- _Instructions to follow_
Copy out each line of the material that includes the word "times".
>>>
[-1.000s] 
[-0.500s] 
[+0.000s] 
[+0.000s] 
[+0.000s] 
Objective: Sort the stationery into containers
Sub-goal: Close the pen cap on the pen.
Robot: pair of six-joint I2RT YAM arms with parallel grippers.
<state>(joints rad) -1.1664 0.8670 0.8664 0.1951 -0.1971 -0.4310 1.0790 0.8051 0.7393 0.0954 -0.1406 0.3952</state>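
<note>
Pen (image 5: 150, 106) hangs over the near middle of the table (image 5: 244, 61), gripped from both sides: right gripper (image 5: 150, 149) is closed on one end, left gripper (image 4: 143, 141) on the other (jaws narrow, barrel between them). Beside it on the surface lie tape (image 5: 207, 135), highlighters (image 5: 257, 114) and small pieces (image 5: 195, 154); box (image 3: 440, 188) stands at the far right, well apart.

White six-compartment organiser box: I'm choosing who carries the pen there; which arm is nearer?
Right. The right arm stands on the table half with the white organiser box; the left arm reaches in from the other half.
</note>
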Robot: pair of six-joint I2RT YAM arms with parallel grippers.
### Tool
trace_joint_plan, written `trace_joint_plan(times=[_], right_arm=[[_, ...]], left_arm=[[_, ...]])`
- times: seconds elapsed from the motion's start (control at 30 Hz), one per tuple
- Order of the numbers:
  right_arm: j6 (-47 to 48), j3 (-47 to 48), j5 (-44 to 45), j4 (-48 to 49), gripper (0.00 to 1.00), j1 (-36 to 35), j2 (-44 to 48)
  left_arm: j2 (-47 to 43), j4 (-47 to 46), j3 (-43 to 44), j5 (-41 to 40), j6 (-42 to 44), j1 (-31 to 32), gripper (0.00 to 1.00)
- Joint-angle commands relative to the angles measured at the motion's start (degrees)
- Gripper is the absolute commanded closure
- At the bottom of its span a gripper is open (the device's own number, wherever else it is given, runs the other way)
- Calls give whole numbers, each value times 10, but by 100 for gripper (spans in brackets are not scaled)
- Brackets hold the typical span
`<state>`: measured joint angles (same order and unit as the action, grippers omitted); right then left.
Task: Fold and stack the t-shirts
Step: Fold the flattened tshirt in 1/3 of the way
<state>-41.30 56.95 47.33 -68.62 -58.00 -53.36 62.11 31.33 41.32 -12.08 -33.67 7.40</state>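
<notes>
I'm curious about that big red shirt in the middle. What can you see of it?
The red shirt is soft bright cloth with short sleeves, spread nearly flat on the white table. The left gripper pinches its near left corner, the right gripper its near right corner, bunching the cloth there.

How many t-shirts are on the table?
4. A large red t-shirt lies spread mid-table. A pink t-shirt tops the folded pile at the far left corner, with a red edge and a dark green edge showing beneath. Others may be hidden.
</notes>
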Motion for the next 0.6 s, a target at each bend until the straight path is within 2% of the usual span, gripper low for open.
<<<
- _Your solution_
trace_joint_plan, written `trace_joint_plan(times=[_], right_arm=[[_, ...]], left_arm=[[_, ...]])`
- times: seconds elapsed from the motion's start (control at 30 Hz), one per tuple
- Calls give whole numbers, each value times 10, but by 100 for gripper (spans in brackets are not scaled)

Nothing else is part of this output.